Re: Real world benefit from SSD Journals for a more read than write cluster

Quentin Hartman <qhartman@xxxxxxxxxxxxxxxxxxx> · Thu, 9 Jul 2015 16:38:32 -0600

Sooooo, I was running with size=2, until we had a network interface on an OSD node go faulty, and start corrupting data. Because ceph couldn't tell which copy was right it caused all sorts of trouble. I might have been able to recover more gracefully had I caught the problem sooner and been able to identify the root right away, but as it was, we ended up labeling every VM in the cluster suspect destroying the whole thing and restoring from backups. I didn't end up managing to find the root of the problem until I was rebuilding the cluster and noticed one node "felt weird" when I was ssh'd into it. It was painful.
We are currently running "important" vms from a ceph pool with size=3, and more disposable ones from a size=2 pool, and that seems to be a reasonable tradeoff so far, giving us a bit more IO overhead tha nwe would have running 3 for everything, but still having safety where we need it.

QH

On Thu, Jul 9, 2015 at 3:46 PM, Götz Reinicke <goetz.reinicke@xxxxxxxxxxxxxxx> wrote:
Hi Warren,

thanks for that feedback. regarding the 2 or 3 copies we had a lot of internal discussions and lots of pros and cons on 2 and 3 :) … and finally decided to give 2 copies in the first - now called evaluation cluster - a chance to prove.

I bet in 2016 we will see, if that was a good decision or bad and data los is in that scenario ok. We evaluate. :)

Regarding one P3700 for 12 SATA disks I do get it right, that if that P3700 fails all 12 OSDs are lost… ? So that looks like a bigger risk to me from my current knowledge. Or are the P3700 so much more reliable than the eg. S3500 or S3700?

Or is the suggestion with the P3700 if we go in the direction of 20+ nodes and till than stay without SSDs for journaling.

I really appreciate your thoughts and feedback and I’m aware of the fact that building a ceph cluster is some sort of knowing the specs, configuration option, math, experience, modification and feedback from best practices real world clusters. Finally all clusters are unique in some way and what works for one will not work for an other.

Thanks for feedback, 100 kowtows . Götz

> Am 09.07.2015 um 16:58 schrieb Wang, Warren <Warren_Wang@xxxxxxxxxxxxxxxxx>:

>

> You'll take a noticeable hit on write latency. Whether or not it's tolerable will be up to you and the workload you have to capture.
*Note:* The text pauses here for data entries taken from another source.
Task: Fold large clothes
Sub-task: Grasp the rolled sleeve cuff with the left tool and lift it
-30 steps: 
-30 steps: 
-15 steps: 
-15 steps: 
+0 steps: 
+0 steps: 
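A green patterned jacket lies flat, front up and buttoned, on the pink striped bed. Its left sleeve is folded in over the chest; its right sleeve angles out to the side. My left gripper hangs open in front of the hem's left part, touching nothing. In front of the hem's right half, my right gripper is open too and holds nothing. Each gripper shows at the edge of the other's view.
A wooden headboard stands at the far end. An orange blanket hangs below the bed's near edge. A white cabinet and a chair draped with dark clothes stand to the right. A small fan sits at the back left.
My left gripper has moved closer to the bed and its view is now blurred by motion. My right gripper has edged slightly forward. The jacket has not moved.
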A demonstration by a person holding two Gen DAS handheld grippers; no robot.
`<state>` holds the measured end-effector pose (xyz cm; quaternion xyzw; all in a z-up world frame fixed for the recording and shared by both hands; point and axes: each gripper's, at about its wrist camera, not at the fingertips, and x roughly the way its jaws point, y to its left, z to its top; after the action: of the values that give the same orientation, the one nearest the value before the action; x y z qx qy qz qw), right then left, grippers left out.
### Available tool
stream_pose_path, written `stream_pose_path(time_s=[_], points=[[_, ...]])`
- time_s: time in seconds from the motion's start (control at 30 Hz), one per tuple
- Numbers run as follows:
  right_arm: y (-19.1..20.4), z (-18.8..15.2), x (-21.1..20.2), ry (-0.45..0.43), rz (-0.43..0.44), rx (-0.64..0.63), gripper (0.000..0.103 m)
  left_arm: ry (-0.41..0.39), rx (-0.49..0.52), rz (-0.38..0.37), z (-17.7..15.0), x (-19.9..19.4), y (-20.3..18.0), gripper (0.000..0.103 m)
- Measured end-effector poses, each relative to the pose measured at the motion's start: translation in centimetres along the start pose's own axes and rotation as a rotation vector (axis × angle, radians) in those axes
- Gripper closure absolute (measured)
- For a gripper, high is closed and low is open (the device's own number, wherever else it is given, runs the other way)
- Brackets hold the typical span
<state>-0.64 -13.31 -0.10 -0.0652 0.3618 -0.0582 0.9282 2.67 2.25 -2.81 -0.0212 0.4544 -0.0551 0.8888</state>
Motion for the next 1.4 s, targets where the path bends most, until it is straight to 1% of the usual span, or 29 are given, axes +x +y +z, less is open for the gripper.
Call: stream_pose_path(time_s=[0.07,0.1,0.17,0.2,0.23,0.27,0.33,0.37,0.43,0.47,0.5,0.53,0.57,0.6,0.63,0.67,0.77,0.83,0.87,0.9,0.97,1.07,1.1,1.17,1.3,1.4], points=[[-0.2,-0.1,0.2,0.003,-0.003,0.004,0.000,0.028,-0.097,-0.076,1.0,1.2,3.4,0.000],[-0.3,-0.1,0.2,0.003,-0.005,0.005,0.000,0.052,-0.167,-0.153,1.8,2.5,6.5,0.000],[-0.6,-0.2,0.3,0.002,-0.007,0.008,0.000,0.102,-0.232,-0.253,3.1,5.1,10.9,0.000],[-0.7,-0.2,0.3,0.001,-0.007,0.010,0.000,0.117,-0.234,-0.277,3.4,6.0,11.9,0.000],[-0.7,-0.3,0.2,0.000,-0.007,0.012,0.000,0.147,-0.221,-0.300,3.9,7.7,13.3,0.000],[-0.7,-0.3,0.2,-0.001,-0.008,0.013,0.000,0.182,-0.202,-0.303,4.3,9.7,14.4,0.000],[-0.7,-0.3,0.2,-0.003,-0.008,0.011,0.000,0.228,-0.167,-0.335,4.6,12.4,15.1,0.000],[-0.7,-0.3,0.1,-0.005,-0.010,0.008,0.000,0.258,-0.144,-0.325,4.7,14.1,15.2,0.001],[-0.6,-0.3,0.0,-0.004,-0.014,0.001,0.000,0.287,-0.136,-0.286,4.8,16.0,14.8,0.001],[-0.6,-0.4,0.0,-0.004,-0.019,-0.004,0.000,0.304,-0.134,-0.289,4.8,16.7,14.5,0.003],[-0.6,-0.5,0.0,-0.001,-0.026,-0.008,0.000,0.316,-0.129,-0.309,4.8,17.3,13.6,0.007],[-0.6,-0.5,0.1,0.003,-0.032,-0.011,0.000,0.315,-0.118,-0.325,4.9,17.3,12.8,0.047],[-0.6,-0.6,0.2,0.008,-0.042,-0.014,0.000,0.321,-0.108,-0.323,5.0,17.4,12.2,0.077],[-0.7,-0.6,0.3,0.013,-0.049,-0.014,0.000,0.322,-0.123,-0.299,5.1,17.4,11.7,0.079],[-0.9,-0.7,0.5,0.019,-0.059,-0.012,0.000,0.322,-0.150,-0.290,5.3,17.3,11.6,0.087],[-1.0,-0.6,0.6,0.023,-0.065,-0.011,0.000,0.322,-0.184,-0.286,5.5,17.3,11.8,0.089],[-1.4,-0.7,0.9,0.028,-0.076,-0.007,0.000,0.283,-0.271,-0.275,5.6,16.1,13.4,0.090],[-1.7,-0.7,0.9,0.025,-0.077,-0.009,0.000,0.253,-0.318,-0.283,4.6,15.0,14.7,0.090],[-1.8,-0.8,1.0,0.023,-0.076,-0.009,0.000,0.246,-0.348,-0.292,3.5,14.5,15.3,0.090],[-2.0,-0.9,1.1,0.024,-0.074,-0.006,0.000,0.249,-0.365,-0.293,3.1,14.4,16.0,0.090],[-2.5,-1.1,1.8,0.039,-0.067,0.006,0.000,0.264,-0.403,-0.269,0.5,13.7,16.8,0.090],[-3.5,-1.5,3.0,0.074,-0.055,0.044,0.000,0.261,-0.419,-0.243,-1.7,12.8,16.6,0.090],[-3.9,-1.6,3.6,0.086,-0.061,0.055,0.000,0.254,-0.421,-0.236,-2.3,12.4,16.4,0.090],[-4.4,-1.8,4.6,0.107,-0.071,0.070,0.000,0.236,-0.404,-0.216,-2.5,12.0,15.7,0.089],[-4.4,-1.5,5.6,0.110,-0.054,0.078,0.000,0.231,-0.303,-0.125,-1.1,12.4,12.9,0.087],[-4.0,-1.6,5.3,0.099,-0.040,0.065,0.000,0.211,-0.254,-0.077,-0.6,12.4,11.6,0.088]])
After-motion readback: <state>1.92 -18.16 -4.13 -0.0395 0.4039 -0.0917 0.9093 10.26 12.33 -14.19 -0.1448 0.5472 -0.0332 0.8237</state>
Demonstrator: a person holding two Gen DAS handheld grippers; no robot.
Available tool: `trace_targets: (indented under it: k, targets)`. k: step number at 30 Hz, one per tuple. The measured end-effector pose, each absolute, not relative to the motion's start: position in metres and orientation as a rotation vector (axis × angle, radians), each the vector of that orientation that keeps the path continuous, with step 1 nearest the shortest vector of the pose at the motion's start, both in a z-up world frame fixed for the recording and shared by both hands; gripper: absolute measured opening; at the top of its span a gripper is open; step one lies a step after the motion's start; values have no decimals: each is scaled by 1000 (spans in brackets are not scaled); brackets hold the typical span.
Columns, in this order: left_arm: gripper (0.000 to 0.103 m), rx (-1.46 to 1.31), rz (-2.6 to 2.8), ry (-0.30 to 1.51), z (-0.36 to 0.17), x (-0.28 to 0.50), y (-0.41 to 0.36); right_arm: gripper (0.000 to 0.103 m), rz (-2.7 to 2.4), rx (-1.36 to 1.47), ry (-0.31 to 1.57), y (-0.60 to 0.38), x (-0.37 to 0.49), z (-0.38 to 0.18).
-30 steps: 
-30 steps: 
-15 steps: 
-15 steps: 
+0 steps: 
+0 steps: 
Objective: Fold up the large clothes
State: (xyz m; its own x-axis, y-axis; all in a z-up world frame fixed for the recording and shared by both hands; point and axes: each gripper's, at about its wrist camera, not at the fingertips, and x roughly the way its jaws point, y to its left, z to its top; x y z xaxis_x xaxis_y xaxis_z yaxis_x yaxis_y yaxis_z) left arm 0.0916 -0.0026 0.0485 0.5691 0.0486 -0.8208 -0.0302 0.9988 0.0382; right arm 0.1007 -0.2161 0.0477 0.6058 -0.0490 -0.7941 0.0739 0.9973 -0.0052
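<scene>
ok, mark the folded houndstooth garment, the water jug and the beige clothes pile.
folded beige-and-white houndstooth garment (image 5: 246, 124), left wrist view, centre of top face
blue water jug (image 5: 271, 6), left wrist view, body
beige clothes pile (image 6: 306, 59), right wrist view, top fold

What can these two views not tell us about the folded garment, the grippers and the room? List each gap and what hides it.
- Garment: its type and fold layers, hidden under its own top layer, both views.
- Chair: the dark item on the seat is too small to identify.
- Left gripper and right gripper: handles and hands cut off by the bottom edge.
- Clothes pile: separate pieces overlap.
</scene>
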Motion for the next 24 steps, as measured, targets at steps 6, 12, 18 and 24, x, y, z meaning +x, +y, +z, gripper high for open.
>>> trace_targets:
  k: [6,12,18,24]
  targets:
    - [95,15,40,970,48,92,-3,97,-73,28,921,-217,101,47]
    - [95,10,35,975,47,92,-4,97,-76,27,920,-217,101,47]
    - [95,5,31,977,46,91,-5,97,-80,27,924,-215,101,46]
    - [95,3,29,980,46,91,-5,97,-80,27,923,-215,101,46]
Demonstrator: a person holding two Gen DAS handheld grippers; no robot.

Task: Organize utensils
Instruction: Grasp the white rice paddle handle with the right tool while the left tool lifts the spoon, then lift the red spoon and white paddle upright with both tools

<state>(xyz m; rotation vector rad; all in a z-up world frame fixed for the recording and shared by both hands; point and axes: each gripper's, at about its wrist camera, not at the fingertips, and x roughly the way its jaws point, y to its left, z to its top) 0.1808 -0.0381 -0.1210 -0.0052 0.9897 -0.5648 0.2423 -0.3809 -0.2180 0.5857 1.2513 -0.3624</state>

Large file operations are throughput efficient without an SSD journal, as long as you have enough spindles.

>

> About the Intel P3700, you will only need 1 to keep up with 12 SATA drives. The 400 GB is probably okay if you keep the journal sizes small, but the 800 is probably safer if you plan on leaving these in production for a few years. Depends on the turnover of data on the servers.

>

> The dual disk failure comment is pointing out that you are more exposed for data loss with 2 copies. You do need to understand that there is a possibility for 2 drives to fail either simultaneously, or one before the cluster is repaired. As usual, this is going to be a decision you need to decide if it's acceptable or not. We have many clusters, and some are 2, and others are 3. If your data resides nowhere else, then 3 copies is the safe thing to do. That's getting harder and harder to justify though, when the price of other storage solutions using erasure coding continues to plummet.

>

> Warren

>

> -----Original Message-----

> From: ceph-users [mailto:ceph-users-bounces@xxxxxxxxxxxxxx] On Behalf Of Götz Reinicke - IT Koordinator

> Sent: Thursday, July 09, 2015 4:47 AM

> To: ceph-users@xxxxxxxxxxxxxx

> Subject: Re:  Real world benefit from SSD Journals for a more read than write cluster

>

> Hi Christian,

> Am 09.07.15 um 09:36 schrieb Christian Balzer:

>>

>> Hello,

>>

>> On Thu, 09 Jul 2015 08:57:27 +0200 Götz Reinicke - IT Koordinator wrote:

>>

>>> Hi again,

>>>

>>> time is passing, so is my budget :-/ and I have to recheck the

>>> options for a "starter" cluster. An expansion next year for may be an

>>> openstack installation or more performance if the demands rise is

>>> possible. The "starter" could always be used as test or slow dark archive.

>>>

>>> At the beginning I was at 16SATA OSDs with 4 SSDs for journal per

>>> node, but now I'm looking for 12 SATA OSDs without SSD journal. Less

>>> performance, less capacity I know. But thats ok!

>>>

>> Leave the space to upgrade these nodes with SSDs in the future.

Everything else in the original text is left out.